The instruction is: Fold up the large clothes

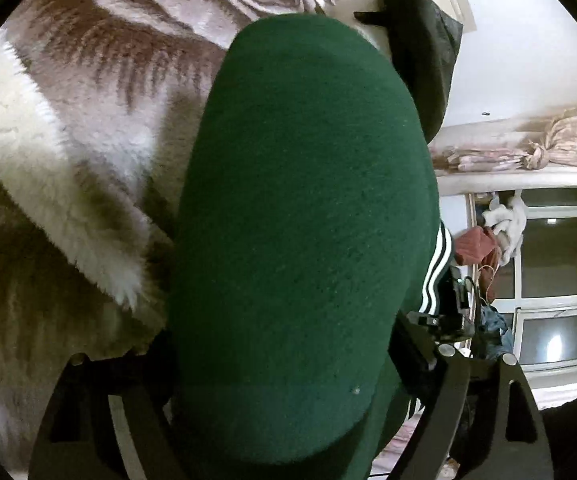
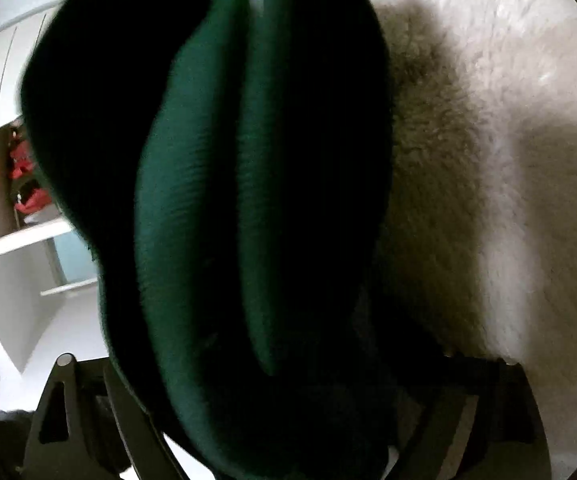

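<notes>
A dark green garment (image 1: 300, 216) with white side stripes (image 1: 436, 268) fills the middle of the left wrist view and hangs up from between my left gripper's (image 1: 284, 436) black fingers, which are shut on it. In the right wrist view the same green garment (image 2: 208, 200) shows in thick ribbed folds and runs down between my right gripper's (image 2: 272, 440) fingers, which are shut on it. Both sets of fingertips are hidden by the cloth. The garment is held above a fluffy bed cover.
A fluffy white and brown patterned blanket (image 1: 88, 120) lies under the garment, and shows cream in the right wrist view (image 2: 488, 160). A black jacket (image 1: 420, 40) lies at the far end. A window (image 1: 560, 280) and curtain are on the right. White shelves (image 2: 16, 264) stand on the left.
</notes>
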Demonstrator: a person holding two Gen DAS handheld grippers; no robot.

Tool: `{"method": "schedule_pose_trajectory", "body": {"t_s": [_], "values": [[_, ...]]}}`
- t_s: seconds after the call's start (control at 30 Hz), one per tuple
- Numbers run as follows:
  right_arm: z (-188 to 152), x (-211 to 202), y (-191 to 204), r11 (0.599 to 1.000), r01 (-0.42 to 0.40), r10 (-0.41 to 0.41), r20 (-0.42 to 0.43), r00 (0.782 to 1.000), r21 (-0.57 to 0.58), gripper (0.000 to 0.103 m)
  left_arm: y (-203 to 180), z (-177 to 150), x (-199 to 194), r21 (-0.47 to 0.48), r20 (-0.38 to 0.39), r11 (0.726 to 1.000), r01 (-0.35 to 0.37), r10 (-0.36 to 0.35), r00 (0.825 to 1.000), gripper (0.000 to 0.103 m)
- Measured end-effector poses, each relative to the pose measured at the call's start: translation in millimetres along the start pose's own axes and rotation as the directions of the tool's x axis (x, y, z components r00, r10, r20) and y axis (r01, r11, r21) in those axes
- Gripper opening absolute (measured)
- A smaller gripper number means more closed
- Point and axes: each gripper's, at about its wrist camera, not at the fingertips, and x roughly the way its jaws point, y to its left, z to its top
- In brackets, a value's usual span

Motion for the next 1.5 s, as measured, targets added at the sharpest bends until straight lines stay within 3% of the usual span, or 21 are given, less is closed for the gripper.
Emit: {"method": "schedule_pose_trajectory", "body": {"t_s": [0.07, 0.1, 0.13, 0.23, 0.47, 0.7, 0.83, 0.97, 1.07, 1.1, 1.23, 1.27, 1.37, 1.5], "values": [[3.3, 12.1, 5.6, 1.0, -0.026, 0.026, 0.001, 1.0, 0.005, 0.091, -8.9, 0.1, -2.7, 0.024, 0.031, 1.0, -0.009, 0.008, 0.999, 0.08], [3.4, 15.4, 8.5, 0.999, -0.047, 0.047, 0.003, 0.999, 0.012, 0.065, -15.2, -0.5, -4.1, 0.039, 0.044, 0.999, -0.015, 0.014, 0.999, 0.075], [2.5, 20.4, 12.8, 0.996, -0.084, 0.084, 0.008, 0.996, 0.038, 0.057, -21.8, 0.2, -6.6, 0.054, 0.056, 0.998, -0.02, 0.017, 0.998, 0.068], [-7.2, 21.9, 32.3, 0.994, -0.093, 0.09, 0.056, 0.994, 0.056, 0.044, -35.7, 13.9, -16.2, 0.082, 0.067, 0.997, -0.016, 0.01, 0.998, 0.059], [-34.0, 5.8, 103.1, 0.985, -0.166, 0.153, 0.205, 0.967, 0.051, 0.04, -77.6, 43.7, -56.5, 0.181, 0.044, 0.983, 0.039, -0.048, 0.998, 0.059], [-37.5, -57.1, 195.1, 0.992, -0.129, 0.12, 0.33, 0.936, 0.005, 0.04, -170.6, 119.0, -81.7, 0.275, -0.011, 0.956, 0.105, -0.106, 0.994, 0.059], [10.1, -88.8, 259.9, 0.995, -0.089, 0.097, 0.384, 0.918, -0.04, 0.04, -221.1, 186.1, -80.4, 0.306, -0.012, 0.942, 0.142, -0.145, 0.989, 0.059], [95.3, -145.0, 286.5, 0.995, -0.057, 0.083, 0.405, 0.911, -0.078, 0.04, -248.2, 261.1, -60.1, 0.315, 0.002, 0.936, 0.156, -0.165, 0.986, 0.059], [144.4, -175.9, 278.1, 0.995, -0.044, 0.075, 0.397, 0.915, -0.086, 0.04, -251.6, 317.0, -26.5, 0.308, 0.0, 0.939, 0.154, -0.162, 0.987, 0.059], [159.9, -212.9, 248.2, 0.996, -0.046, 0.074, 0.396, 0.915, -0.079, 0.04, -247.9, 330.1, -13.9, 0.303, -0.007, 0.941, 0.151, -0.157, 0.988, 0.059], [254.6, -204.7, 187.1, 0.999, -0.032, 0.031, 0.354, 0.935, -0.001, 0.04, -202.7, 382.9, 58.0, 0.242, -0.068, 0.963, 0.115, -0.102, 0.993, 0.06], [273.8, -218.4, 171.5, 0.999, -0.018, 0.007, 0.346, 0.938, 0.027, 0.04, -182.5, 394.7, 81.9, 0.227, -0.083, 0.97, 0.092, -0.075, 0.994, 0.06], [304.7, -191.2, 124.7, 0.995, -0.056, 0.023, 0.356, 0.934, 0.083, 0.041, -142.1, 414.4, 117.6, 0.174, -0.112, 0.977, 0.12, -0.101, 0.989, 0.068], [314.3, -173.3, 100.4, 0.989, -0.128, 0.09, 0.388, 0.917, 0.074, 0.041, -129.6, 419.9, 132.2, 0.173, -0.125, 0.971, 0.165, -0.144, 0.982, 0.075]]}}
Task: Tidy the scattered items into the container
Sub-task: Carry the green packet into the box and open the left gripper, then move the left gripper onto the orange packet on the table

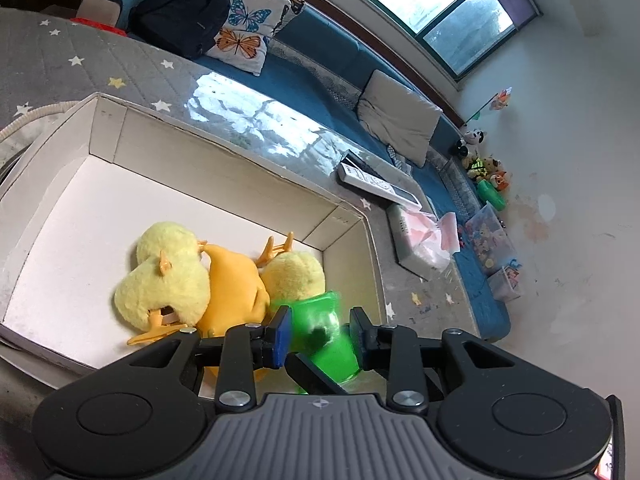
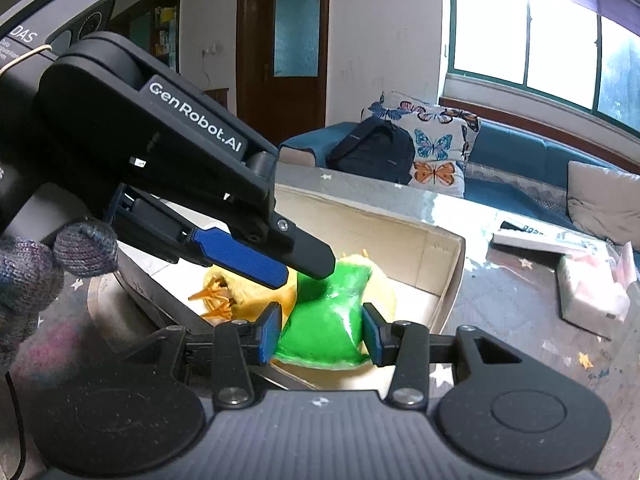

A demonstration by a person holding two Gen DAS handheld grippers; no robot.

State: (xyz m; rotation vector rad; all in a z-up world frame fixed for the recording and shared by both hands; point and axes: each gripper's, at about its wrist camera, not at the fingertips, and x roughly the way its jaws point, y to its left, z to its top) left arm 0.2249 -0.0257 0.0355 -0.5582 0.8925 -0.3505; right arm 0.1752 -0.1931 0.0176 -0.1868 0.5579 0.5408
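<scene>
A white cardboard box (image 1: 224, 152) stands on the grey star-patterned table; it also shows in the right wrist view (image 2: 440, 256). Inside lies a yellow and orange plush duck (image 1: 224, 280). A green plush toy (image 1: 324, 336) sits over the duck at the box's near corner, blurred. My left gripper (image 1: 320, 334) has its jaws apart on either side of the green toy, with a gap on the right. My right gripper (image 2: 320, 334) is open around the green toy (image 2: 328, 320). The left gripper's fingers (image 2: 256, 256) reach in from the upper left, just above the toy.
White remote controls (image 1: 376, 180) and a tissue pack with pink plastic (image 1: 420, 240) lie on the table beyond the box. A blue sofa (image 1: 320, 40) with a black backpack (image 1: 180, 12) and butterfly pillows runs along the far side. Toys and bins sit by the wall.
</scene>
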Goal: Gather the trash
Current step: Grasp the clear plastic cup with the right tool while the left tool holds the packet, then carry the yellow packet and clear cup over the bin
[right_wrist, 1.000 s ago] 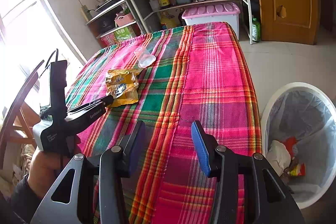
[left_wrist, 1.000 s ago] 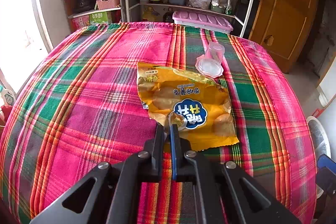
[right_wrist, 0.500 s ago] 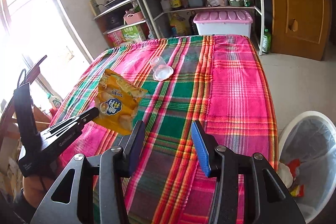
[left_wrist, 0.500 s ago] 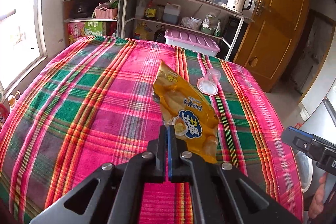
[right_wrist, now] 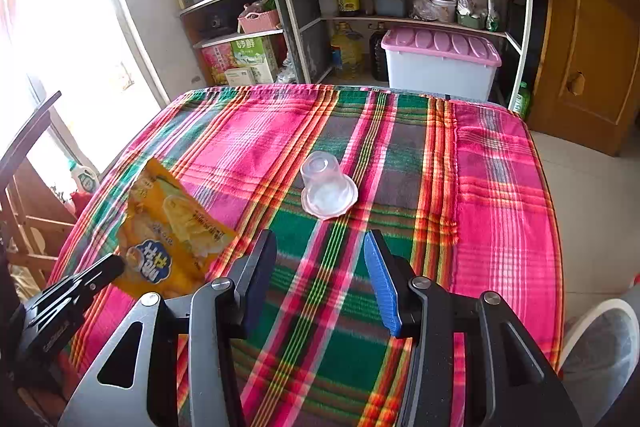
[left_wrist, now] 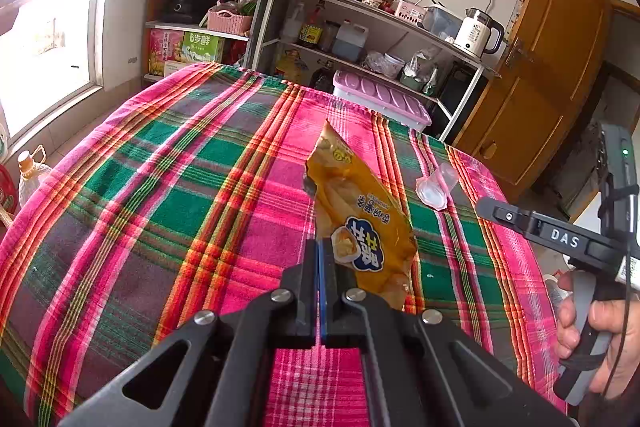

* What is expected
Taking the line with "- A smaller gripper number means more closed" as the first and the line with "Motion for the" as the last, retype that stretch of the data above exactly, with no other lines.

* Solution for this task
- A smaller gripper number means more closed
- Point and axes: each gripper's, at about its wrist camera, not at the fingertips, and x roughly the way its jaws point, y to its left, z to its top
- In brackets, a value's usual span

Motion for the next 1.5 s, as measured, targets added at the sharpest bends until straight lines stay within 3% of the usual span, or 21 are given, less is closed for the gripper.

The answer has been given in full.